Hands on: GM EN-V
The most conventional bit about General Motor’s car of the future are the controls that let us drive it. And even they take some getting used to.
The EN-V (Electric Networked Vehicle) is a believable vision of what city dwellers will be driving 20 to 30 years from now. Incredibly, despite ticking all the boxes needed to convincingly star in a sci-fi movie, this electric two-seater is driveable and even, with a few tweaks, sellable.
By far the most exciting part of the drive happens before you’ve even moved. Press a button on the controller and the whole vehicle tips back and balances on its two parallel wheels.
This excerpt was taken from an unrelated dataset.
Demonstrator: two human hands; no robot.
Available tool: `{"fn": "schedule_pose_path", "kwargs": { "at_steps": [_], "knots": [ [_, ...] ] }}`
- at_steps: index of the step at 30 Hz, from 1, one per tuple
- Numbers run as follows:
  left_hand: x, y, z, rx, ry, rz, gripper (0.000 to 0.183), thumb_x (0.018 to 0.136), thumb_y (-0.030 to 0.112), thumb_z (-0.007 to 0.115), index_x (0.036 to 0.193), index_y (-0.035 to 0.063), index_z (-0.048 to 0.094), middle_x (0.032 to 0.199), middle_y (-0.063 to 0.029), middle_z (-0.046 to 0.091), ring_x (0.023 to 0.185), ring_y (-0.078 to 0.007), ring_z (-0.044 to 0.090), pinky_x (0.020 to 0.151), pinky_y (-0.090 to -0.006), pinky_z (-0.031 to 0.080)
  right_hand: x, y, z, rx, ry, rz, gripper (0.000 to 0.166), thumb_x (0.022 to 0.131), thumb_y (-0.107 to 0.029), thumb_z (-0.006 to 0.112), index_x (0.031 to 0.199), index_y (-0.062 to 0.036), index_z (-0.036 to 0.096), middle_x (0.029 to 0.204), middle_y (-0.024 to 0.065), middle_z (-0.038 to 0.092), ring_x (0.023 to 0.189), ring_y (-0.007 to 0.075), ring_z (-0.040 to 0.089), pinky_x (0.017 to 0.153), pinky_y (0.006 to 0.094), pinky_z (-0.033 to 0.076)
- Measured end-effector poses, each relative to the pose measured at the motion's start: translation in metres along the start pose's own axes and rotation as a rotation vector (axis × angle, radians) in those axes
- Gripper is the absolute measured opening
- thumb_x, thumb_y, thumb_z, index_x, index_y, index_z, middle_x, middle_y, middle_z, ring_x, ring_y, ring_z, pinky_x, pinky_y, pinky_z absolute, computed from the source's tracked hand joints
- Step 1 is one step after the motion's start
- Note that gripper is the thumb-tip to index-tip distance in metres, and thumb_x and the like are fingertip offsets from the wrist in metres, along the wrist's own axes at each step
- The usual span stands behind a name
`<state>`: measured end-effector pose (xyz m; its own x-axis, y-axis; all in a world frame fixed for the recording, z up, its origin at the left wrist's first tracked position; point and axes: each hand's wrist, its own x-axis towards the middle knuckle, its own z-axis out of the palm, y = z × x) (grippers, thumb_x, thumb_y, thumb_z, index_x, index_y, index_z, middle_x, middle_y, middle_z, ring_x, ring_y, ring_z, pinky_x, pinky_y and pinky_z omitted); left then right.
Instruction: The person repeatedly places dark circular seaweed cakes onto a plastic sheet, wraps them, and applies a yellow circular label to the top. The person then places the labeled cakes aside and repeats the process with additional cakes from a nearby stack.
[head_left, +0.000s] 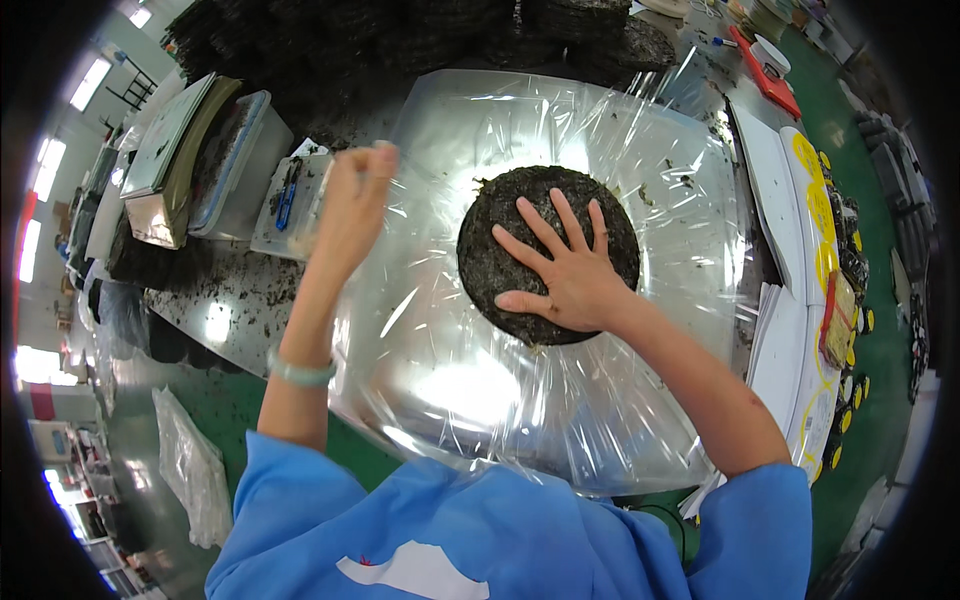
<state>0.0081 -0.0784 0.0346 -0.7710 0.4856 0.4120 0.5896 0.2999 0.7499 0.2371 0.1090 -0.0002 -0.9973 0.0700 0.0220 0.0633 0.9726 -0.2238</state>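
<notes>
A round, dark disc of dried seaweed (487, 232) lies on a sheet of clear plastic film (420, 337) spread across the metal table. My right hand (574, 277) presses flat on the disc's top, fingers spread, covering its middle and right part. To the left, above the film's left edge, my left hand (352, 199) is raised with curled fingers. It is slightly blurred, and whether something small sits between the fingertips cannot be made out. Seaweed crumbs (643, 195) are scattered on the film right of the disc.
On the left stand a clear plastic bin (259, 161), a stack of boards (169, 150) and a blue utility knife (286, 202) on a lid. Dark seaweed stacks (450, 34) line the back. Printed sheets (806, 225) and a red tray (765, 75) lie right. Crumbs litter the metal table (202, 289).
</notes>
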Motion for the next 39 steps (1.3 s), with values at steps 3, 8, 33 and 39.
{"fn": "schedule_pose_path", "kwargs": {
  "at_steps": [3,8,33,39],
  "knots": [
    [-0.013,0.032,0.025,-0.022,-0.319,-0.271,0.036,0.103,0.036,0.051,0.096,0.0044,0.068,0.069,0.0038,0.056,0.058,-0.0056,0.053,0.051,-0.0228,0.041,-0.001,0.001,0.002,-0.001,0.021,0.012,0.083,0.086,-0.081,0.035,0.154,-0.0326,0.032,0.164,0.0078,0.013,0.151,0.0353,-0.004,0.116,0.0613,-0.013],
    [-0.023,0.031,0.024,-0.201,0.041,-0.09,0.023,0.101,0.026,0.058,0.098,0.0068,0.071,0.069,0.0064,0.059,0.048,0.0005,0.039,0.044,-0.0165,0.03,-0.006,0.003,0.001,0.042,0.035,0.036,0.08,0.086,-0.079,0.039,0.152,-0.0329,0.035,0.164,0.0059,0.016,0.152,0.0347,-0.001,0.116,0.0623,-0.01],
    [-0.044,0.03,-0.054,-0.495,-0.572,-0.295,0.049,0.101,0.022,0.052,0.14,-0.0071,0.046,0.071,0.0035,0.062,0.048,-0.0045,0.053,0.045,-0.0181,0.041,-0.004,0.005,0.011,0.019,0.071,-0.001,0.083,0.087,-0.081,0.034,0.153,-0.0311,0.033,0.164,0.008,0.014,0.151,0.0363,-0.003,0.115,0.0629,-0.012],
    [-0.063,0.008,0.008,0.162,-0.052,0.346,0.085,0.088,0.035,0.07,0.15,-0.0006,0.025,0.141,-0.02,0.05,0.113,-0.0244,0.062,0.096,-0.0369,0.049,-0.003,0.004,0.009,0.038,0.019,0.034,0.085,0.086,-0.082,0.033,0.154,-0.0313,0.031,0.165,0.0075,0.012,0.151,0.0357,-0.005,0.115,0.0622,-0.013]
  ]
}}
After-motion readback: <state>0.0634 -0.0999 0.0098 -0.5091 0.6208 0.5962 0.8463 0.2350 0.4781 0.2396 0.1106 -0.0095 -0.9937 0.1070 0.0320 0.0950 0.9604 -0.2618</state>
Using the same gyroscopic system as the stand-on Segway, the EN-V stays perfectly upright without any need to correct on the part of the driver or passenger.
In fact, throw your weight forward and the EN-V instantly corrects. There’s a bit of rocking and a few mm of forward movement, but that soon stops and you’re back on an even keel (it doesn’t tip, we tried). It’s a completely different approach to that other transport of the future, the Renault Twizy.
It works by attaching the extraordinary helmet-shaped carbon fibre body onto runners fitted into the magnesium chassis. Through a system of cables, the body is pulled forward or back to keep the whole thing level. With the weighty lithium-ion batteries down low in the chassis, the EN-V feels remarkably stable.
With just one axle, it’s incredibly short at just 1.5m end to end. For a comparison, the Smart ForTwo also seats two, but is 2.7m long. That compactness is of course very useful in cities, and in GM’s vision of the future this will allow the construction of special lifts outside our apartment blocks to take us and our EN-V right to our flat. Or let us drive it onto special train carriages for journeys longer than the 25-mile battery range.